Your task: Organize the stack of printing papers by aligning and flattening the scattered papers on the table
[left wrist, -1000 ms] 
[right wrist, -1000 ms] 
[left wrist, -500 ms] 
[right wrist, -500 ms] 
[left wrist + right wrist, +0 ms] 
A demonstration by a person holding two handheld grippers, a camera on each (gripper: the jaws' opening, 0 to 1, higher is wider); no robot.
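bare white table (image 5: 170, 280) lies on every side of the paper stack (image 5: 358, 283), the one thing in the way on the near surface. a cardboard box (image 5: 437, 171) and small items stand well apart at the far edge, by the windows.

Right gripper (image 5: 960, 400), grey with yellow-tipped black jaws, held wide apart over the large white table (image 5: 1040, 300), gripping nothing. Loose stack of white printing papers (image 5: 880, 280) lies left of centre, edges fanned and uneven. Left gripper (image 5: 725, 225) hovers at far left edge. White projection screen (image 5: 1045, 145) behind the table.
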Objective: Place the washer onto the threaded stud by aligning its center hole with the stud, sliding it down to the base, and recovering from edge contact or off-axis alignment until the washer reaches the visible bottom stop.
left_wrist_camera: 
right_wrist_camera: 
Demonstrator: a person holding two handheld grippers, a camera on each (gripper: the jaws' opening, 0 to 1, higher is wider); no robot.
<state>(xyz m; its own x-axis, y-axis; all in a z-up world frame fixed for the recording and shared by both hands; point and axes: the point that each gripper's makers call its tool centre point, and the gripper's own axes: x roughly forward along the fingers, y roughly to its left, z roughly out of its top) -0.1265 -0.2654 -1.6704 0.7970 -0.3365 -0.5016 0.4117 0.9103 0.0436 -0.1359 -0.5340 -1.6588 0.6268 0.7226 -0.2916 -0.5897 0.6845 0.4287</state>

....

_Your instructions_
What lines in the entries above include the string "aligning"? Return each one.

_Answer space_
Your task: Organize the stack of printing papers by aligning and flattening the scattered papers on the table
Objective: Place the washer onto the threaded stud by aligning its center hole with the stud, sliding it down to the base, and recovering from edge contact or off-axis alignment until the washer reaches the visible bottom stop.

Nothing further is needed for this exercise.